What is it TB?? And already got a halter on!!!!


----------



## PoptartShop (Jul 25, 2010)

Gorgeous!


----------



## meggymoo (Mar 10, 2007)

What a cutie.

Is she yours?


----------



## dusty_pony (Aug 2, 2007)

sweetypie16 said:


> Look at this gorgues girl!! She was born this morning at around 3am!! She is so gorgues!!!

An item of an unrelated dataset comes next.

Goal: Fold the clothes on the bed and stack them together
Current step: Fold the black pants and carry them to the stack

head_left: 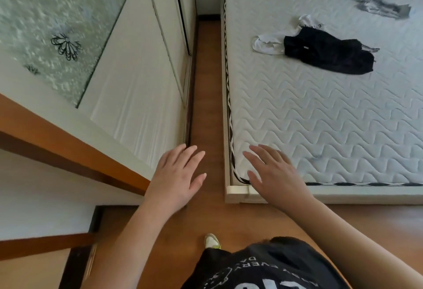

sooooooo cute whats er name


----------



## stefie (May 24, 2007)

AWWWWWW congratulation!!!!!!!!!!
its so cute but aint they all when there this age lol then the fun comes later when they get cheaky and mistevious lol...once again congrats and its sooo cute lol


----------



## Willow (Aug 27, 2007)

I'm not very "foal experienced" but she looks stunning! My foal looked like this when she was two weeks old :shock: .. she needed some time to straighten out first! :wink:


----------



## Sara (Jul 6, 2007)

Wow, she looks great! Congrats


----------



## sweetypie16 (Jun 19, 2007)

Yeh sorry about the halter, we catched her and we were playing with her!! She is fairly good with her feet, she is still clumpsy but alright when she stands. She isn't techniqally mine but my fathers, which i live with so yeah :? Anyway i am not sure of a name yet,
Maybe Isabella, Charlotte, Lizzy? Dunno yet, i am not good with names :lol: But i am sure someone will help me! No we don't breed TB, we only breed ASH and QH. She is a QH cross ASH, her mummy is a QH and her daddy is a ASH. This is this mares first foal, and she is lookig after the foal very well!!


----------



## BuudersDelight (Aug 28, 2007)

aww.....such a cutie


----------



## clipclop (Aug 27, 2007)

absolutely adorable ! i loooove the colors !


----------



## sweetypie16 (Jun 19, 2007)

Thanks, your too kind!! Her name is Charlotte- sumthing??? I reckon she is goin to be pretty big built, cause look at her mummy -she is pretty big!! And daddy is as big if not bigger!! I am glad she is a healthy foal!!


----------



## equida (Aug 19, 2007)

A cutie for sure. Foals are adorable, why I fall in love with them.


----------



## horse_luver4e (Jul 12, 2007)

Awww! shes cute! whats an ASH?


----------



## [email protected] (Dec 8, 2006)

ASH stands for Australian Stock Horse

She's a cutie


----------



## sweetypie16 (Jun 19, 2007)

Yeh thanks for clearing that up showpony :lol: So what do you guys think of the name?


----------